What the task asks:
Reproduce the entries below exactly, but only from the line containing "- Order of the" to the line containing "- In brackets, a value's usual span", inclusive.

Task data:

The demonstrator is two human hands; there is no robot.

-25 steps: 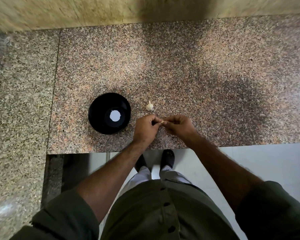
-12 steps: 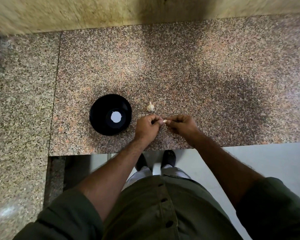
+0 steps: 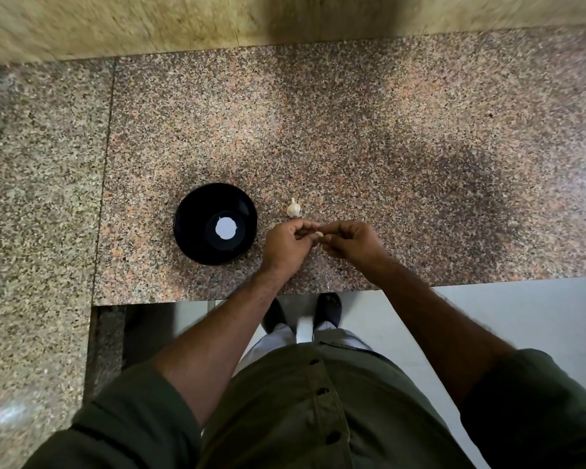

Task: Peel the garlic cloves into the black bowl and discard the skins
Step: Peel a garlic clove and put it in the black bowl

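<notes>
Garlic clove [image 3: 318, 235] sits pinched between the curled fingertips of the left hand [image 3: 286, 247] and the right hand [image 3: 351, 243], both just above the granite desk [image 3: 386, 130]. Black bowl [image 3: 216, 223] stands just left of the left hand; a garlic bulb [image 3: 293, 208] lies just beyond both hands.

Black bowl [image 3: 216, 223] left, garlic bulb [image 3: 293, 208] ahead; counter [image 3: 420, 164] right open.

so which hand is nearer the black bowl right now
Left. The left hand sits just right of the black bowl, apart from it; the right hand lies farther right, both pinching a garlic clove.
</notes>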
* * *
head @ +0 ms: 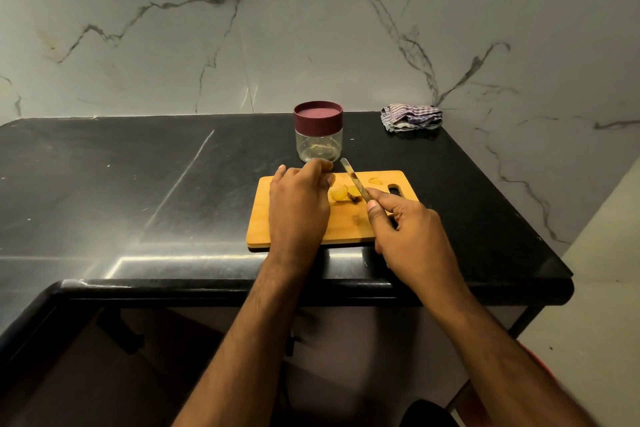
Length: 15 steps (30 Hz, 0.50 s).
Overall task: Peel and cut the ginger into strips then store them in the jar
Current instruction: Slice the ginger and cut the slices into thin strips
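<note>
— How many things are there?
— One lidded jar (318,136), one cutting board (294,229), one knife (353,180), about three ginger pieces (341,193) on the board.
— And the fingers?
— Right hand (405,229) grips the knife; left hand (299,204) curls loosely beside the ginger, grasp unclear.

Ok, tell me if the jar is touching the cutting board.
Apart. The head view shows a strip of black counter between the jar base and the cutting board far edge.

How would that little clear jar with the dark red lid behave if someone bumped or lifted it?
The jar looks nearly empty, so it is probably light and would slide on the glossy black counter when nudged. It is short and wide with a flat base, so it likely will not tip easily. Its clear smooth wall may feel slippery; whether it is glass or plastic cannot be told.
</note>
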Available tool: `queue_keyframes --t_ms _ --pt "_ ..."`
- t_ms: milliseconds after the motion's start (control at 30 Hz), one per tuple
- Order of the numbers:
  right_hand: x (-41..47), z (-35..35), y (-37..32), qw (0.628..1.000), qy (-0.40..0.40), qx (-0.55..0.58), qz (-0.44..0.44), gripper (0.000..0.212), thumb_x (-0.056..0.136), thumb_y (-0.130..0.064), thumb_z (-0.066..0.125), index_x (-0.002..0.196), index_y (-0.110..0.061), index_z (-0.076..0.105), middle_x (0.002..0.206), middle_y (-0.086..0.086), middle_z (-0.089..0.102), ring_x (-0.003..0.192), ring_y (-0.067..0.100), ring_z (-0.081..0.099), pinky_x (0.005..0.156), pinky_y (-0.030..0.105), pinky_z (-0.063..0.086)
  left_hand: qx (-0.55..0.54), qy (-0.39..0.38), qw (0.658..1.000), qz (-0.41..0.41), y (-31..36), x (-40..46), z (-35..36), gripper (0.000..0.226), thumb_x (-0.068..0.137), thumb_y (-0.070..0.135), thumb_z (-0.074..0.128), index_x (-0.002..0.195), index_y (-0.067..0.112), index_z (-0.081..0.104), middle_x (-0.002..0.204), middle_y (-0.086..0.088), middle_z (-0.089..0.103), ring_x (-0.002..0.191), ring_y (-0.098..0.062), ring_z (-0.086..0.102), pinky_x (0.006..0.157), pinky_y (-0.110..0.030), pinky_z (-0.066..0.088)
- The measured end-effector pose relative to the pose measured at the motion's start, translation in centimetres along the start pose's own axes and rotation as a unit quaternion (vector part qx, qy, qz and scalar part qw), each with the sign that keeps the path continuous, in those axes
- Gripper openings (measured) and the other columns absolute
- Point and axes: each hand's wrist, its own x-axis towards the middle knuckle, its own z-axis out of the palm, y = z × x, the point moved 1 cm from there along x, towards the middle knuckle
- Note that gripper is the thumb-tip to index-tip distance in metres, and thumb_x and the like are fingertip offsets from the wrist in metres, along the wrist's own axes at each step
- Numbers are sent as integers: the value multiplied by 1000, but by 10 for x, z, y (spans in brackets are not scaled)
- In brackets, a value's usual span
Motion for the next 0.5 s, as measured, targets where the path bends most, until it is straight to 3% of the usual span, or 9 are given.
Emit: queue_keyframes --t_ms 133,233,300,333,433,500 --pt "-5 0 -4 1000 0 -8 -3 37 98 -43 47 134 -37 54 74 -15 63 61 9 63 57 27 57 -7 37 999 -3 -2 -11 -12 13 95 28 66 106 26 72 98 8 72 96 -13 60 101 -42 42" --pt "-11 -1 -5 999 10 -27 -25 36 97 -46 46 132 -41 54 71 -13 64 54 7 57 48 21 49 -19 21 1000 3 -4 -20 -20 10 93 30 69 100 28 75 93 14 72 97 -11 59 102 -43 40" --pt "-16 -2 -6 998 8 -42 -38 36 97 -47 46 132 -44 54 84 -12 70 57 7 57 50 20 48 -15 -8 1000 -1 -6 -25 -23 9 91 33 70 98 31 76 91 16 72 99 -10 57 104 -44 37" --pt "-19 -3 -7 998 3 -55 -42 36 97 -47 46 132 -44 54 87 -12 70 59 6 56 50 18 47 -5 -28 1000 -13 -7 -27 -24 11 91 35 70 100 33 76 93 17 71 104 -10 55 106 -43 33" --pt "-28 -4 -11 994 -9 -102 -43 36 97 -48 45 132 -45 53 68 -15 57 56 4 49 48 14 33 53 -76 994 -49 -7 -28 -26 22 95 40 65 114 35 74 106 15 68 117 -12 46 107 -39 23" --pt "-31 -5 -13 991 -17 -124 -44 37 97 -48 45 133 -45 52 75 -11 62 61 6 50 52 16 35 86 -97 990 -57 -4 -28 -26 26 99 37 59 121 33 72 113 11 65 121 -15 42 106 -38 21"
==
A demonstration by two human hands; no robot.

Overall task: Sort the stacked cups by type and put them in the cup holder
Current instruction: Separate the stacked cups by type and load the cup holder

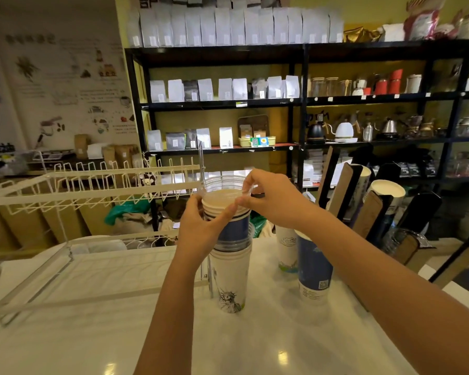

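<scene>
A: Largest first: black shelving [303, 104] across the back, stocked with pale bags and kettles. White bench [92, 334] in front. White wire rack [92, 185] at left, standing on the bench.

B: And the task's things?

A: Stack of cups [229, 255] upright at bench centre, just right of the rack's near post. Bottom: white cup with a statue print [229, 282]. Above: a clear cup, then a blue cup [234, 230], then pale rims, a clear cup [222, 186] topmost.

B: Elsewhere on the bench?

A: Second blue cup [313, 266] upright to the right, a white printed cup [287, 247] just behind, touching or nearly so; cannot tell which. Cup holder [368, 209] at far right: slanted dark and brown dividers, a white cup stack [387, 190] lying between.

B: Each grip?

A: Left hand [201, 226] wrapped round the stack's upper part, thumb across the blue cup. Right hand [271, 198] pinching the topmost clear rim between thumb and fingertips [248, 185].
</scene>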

Task response:
- Order of the numbers:
  right_hand: x (-41..47), z (-35..35), y (-37..32), qw (0.628..1.000), qy (-0.40..0.40), qx (-0.55..0.58), qz (-0.44..0.44), gripper (0.000..0.212), thumb_x (-0.056..0.136), thumb_y (-0.130..0.064), thumb_z (-0.066..0.125), index_x (-0.002..0.196), index_y (-0.110..0.061), index_z (-0.076..0.105), middle_x (0.002..0.206), middle_y (-0.086..0.086), middle_z (-0.089..0.102), ring_x (-0.003..0.192), ring_y (-0.067..0.100), ring_z (-0.081..0.099), pinky_x (0.005..0.156), pinky_y (-0.030..0.105), pinky_z (-0.063..0.086)
  left_hand: qx (-0.55..0.54), qy (-0.39..0.38), qw (0.658..1.000), qz (-0.41..0.41), y (-31..36), x (-40..46), z (-35..36), gripper (0.000..0.226), thumb_x (-0.068..0.137), thumb_y (-0.070..0.135), thumb_z (-0.074..0.128), index_x (-0.002..0.195), index_y (-0.067..0.112), index_z (-0.081..0.104), middle_x (-0.002..0.204), middle_y (-0.086..0.088), middle_z (-0.089..0.103), ring_x (-0.002..0.191), ring_y (-0.098..0.062), ring_z (-0.086..0.102), pinky_x (0.006..0.157), pinky_y (-0.110..0.030), pinky_z (-0.066..0.088)
- The measured end-effector pose relative to the pose measured at the motion's start, translation in centimetres along the start pose's own axes and rotation as a unit quaternion (vector part qx, qy, qz and scalar part qw), each with the sign that keeps the path continuous, in those axes
- Gripper openings (measured) and the other columns absolute
- Point and axes: each hand's wrist, its own x-axis towards the middle knuckle, its own z-axis out of the palm, y = z × x, the point moved 1 cm from there along x, towards the middle knuckle
- Note that gripper is the thumb-tip to index-tip distance in metres, and thumb_x and the like are fingertip offsets from the wrist in metres, along the wrist's own axes at each step
- Numbers are sent as integers: the value multiplied by 1000, but by 10 for x, z, y (spans in brackets are not scaled)
- In brackets, a value's usual span

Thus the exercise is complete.